— WORK ITEM —
Return the listing below in full, exactly.

— SUPPLIED INFORMATION —
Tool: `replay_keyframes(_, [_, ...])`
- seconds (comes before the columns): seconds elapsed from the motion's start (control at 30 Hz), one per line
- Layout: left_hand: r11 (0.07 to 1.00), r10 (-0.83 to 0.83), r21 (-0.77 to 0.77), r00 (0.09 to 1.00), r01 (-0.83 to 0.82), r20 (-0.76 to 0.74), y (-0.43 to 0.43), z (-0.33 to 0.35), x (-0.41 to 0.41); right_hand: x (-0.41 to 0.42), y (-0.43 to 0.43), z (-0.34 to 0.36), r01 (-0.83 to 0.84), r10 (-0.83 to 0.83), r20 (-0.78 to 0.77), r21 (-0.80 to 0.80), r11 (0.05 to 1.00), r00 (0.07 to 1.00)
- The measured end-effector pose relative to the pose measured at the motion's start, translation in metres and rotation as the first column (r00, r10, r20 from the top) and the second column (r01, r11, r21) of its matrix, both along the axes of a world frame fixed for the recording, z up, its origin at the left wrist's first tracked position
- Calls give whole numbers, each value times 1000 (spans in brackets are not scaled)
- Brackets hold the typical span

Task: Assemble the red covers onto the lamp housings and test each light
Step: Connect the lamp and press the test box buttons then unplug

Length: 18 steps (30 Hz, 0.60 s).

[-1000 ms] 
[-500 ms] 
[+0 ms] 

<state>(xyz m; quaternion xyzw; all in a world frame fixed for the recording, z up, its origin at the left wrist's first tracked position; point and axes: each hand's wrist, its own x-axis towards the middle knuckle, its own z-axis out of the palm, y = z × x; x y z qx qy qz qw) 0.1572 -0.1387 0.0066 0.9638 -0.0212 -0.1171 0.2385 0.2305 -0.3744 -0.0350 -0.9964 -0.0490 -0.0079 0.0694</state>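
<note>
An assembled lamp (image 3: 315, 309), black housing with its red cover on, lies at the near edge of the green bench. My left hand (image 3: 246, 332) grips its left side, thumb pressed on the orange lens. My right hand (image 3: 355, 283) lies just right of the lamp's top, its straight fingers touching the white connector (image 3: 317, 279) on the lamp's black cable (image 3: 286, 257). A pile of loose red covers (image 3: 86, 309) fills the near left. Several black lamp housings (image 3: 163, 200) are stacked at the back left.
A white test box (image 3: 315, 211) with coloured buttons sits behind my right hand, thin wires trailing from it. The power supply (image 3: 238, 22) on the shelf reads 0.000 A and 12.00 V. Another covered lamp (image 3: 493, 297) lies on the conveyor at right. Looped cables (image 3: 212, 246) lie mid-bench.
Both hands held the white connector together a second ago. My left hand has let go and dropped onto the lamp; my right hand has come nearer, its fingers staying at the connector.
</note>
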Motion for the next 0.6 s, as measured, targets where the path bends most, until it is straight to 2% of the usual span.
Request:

— TASK ANSWER —
Tool: `replay_keyframes(_, [_, ...])`
- seconds (comes before the columns): seconds elapsed from the motion's start (control at 30 Hz), one per line
- Layout: left_hand: r11 (0.07 to 1.00), r10 (-0.83 to 0.83), r21 (-0.77 to 0.77), r00 (0.09 to 1.00), r01 (-0.83 to 0.82), r20 (-0.76 to 0.74), y (-0.43 to 0.43), z (-0.33 to 0.35), x (-0.41 to 0.41); right_hand: x (-0.41 to 0.42), y (-0.43 to 0.43), z (-0.34 to 0.36), r01 (-0.83 to 0.84), r10 (-0.83 to 0.83), r20 (-0.78 to 0.77), r21 (-0.80 to 0.80), r11 (0.05 to 1.00), r00 (0.07 to 1.00)
- The measured end-effector pose relative to the pose measured at the motion's start, translation in metres and rotation as the first column (r00, r10, r20 from the top) and the second column (r01, r11, r21) of its matrix, both along the axes of a world frame fixed for the recording, z up, its origin at the left wrist's first tracked position
- Calls give whole numbers, each value times 1000 (spans in brackets are not scaled)
- Brackets hold the typical span

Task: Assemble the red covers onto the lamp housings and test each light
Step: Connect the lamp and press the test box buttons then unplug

Length: 18 steps (30 Hz, 0.60 s).

[-1000 ms] 
[-500 ms] 
[+0 ms] 

<state>(xyz m; quaternion xyzw; all in a world frame fixed for the recording, z up, its origin at the left wrist's first tracked position; point and axes: each hand's wrist, its own x-axis towards the middle knuckle, its own z-axis out of the palm, y = z × x; x y z qx qy qz qw) 0.1572 -0.1387 0.0066 0.9638 -0.0212 -0.1171 0.2385 0.2305 -0.3744 -0.0350 -0.9964 -0.0490 -0.0079 0.0694</state>
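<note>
An assembled lamp (image 3: 315, 309), black housing with its red cover on, lies at the near edge of the green bench. My left hand (image 3: 246, 332) grips its left side, thumb pressed on the orange lens. My right hand (image 3: 355, 283) lies just right of the lamp's top, its straight fingers touching the white connector (image 3: 317, 279) on the lamp's black cable (image 3: 286, 257). A pile of loose red covers (image 3: 86, 309) fills the near left. Several black lamp housings (image 3: 163, 200) are stacked at the back left.
A white test box (image 3: 315, 211) with coloured buttons sits behind my right hand, thin wires trailing from it. The power supply (image 3: 238, 22) on the shelf reads 0.000 A and 12.00 V. Another covered lamp (image 3: 493, 297) lies on the conveyor at right. Looped cables (image 3: 212, 246) lie mid-bench.
Both hands held the white connector together a second ago. My left hand has let go and dropped onto the lamp; my right hand has come nearer, its fingers staying at the connector.
</note>
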Motion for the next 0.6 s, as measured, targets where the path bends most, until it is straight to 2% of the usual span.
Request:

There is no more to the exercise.